If Williams’ first car sounds somewhat plain, remember that popular bumper sticker: “Don’t laugh, it’s paid for.” Because by the time Williams was attending North Carolina State University, his car was paid off.

Maintained and in good shape, the Grand Prix was passed along to his teammate and friend, Detroit Lion Willie Young.

Big even as a teen at 6-foot-5 and 250 pounds (“teeny” in his own eyes, he claims: “I definitely wasn’t the size I am now”), his size hasn’t limited his automobile choices, even if it did mean his seat was pushed all the way back. “I didn’t have anyone in the back seat, that’s for sure.”

Now 6-foot-7 and 295 pounds, the 28-year-old’s rides have fallen on all sides of the size spectrum over the years.

“I’m either in something that’s like, ‘How can you stand it?’ (he’s driven Smart cars as well as an even tinier three-seat European electric car) or I’m in something that’s really big. So it all depends.”

Going big for his first new-car purchase Williams chose an H2 Hummer coming out of college, picking it up before Houston chose him in the draft. The behemoth was a popular ride in his home state at the time.

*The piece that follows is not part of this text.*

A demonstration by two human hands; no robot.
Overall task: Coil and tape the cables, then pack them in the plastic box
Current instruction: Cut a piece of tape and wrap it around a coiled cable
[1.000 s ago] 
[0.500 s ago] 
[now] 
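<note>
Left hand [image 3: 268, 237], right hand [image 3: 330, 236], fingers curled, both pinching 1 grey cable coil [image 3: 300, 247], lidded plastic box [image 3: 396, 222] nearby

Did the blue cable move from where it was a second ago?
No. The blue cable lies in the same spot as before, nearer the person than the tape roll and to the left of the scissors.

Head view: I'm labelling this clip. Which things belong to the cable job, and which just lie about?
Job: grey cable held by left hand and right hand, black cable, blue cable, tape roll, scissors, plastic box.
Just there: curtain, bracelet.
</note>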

“It wasn’t an SUV that was crazy Escalade-priced or anything like that. It was at my price and then I had it souped up and that’s what I did as far as the stereo and the rims because I really didn’t get that before.

“It was candy red over gold. It was red but the gold gave a shimmer to it.”

These days, Williams owns a luxury SUV as well as an American muscle car but those purchases haven’t grabbed the headlines like the five Chevy Camaros he picked up in 2011 and the five Dodge Chargers he signed for in 2013.

Those 10 cars were a gift for the Houston police department’s traffic-enforcement division. With their “ghost” lettering, the cars have helped the cops take aggressive drivers off the road.

Now an honourary Houston Police Chief, he says he’s just happy to have made a difference.

And though he’s fast and aggressive on the field, Williams prefers to leave those moves on the gridiron and take it easy behind the wheel.

“I’m a pretty relaxed person. I just drive point A to point B and get there safely. I’m not anything too crazy.”